*Task:*
Among the lines below, tally those that hold "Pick". Return the number and nothing more.

Stored data entries

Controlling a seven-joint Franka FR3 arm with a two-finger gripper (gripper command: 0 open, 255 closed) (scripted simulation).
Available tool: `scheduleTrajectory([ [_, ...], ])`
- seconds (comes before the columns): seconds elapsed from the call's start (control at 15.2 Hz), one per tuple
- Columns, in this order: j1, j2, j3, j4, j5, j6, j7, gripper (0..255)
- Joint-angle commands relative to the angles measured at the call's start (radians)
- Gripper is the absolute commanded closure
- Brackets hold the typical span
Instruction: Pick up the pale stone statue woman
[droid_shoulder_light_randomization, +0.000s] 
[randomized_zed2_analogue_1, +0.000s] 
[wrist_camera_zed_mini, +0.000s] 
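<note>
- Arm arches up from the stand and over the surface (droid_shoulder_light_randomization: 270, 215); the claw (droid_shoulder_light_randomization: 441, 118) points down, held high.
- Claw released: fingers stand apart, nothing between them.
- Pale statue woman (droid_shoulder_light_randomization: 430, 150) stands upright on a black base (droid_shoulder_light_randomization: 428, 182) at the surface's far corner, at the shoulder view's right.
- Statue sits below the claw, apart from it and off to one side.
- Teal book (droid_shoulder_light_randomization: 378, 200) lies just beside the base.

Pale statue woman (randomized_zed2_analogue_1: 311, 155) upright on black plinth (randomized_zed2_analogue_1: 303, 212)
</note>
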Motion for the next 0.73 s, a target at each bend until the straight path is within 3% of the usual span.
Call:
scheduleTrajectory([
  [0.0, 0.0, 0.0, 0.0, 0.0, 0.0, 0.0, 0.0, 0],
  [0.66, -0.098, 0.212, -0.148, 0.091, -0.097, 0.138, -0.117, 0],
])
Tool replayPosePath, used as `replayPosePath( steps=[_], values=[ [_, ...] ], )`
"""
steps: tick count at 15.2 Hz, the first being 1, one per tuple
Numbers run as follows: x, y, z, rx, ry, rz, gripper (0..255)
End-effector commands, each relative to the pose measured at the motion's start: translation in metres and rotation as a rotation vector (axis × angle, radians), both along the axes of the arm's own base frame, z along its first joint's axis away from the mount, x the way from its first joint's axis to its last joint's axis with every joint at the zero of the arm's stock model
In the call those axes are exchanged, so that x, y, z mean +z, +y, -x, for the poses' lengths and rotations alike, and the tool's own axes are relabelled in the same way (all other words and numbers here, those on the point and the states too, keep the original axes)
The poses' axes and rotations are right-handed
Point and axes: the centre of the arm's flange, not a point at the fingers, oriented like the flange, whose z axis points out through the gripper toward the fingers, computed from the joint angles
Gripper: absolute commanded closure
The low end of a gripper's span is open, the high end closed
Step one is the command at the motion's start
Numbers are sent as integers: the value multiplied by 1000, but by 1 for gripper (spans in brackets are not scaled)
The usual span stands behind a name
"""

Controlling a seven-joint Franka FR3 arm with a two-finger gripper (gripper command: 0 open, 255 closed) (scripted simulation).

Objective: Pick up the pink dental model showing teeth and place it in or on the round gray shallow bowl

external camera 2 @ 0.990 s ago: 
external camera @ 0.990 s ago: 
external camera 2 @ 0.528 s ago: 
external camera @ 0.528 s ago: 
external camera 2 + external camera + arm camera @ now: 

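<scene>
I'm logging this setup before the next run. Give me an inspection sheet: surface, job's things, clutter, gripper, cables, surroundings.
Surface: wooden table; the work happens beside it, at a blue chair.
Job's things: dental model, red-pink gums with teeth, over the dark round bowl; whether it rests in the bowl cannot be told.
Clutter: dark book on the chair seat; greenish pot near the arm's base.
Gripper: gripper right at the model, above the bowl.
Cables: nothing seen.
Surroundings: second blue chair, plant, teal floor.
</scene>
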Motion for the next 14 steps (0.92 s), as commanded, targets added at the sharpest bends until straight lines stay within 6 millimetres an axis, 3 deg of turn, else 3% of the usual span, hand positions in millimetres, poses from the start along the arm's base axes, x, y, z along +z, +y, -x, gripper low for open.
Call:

*Exercise answer:*
2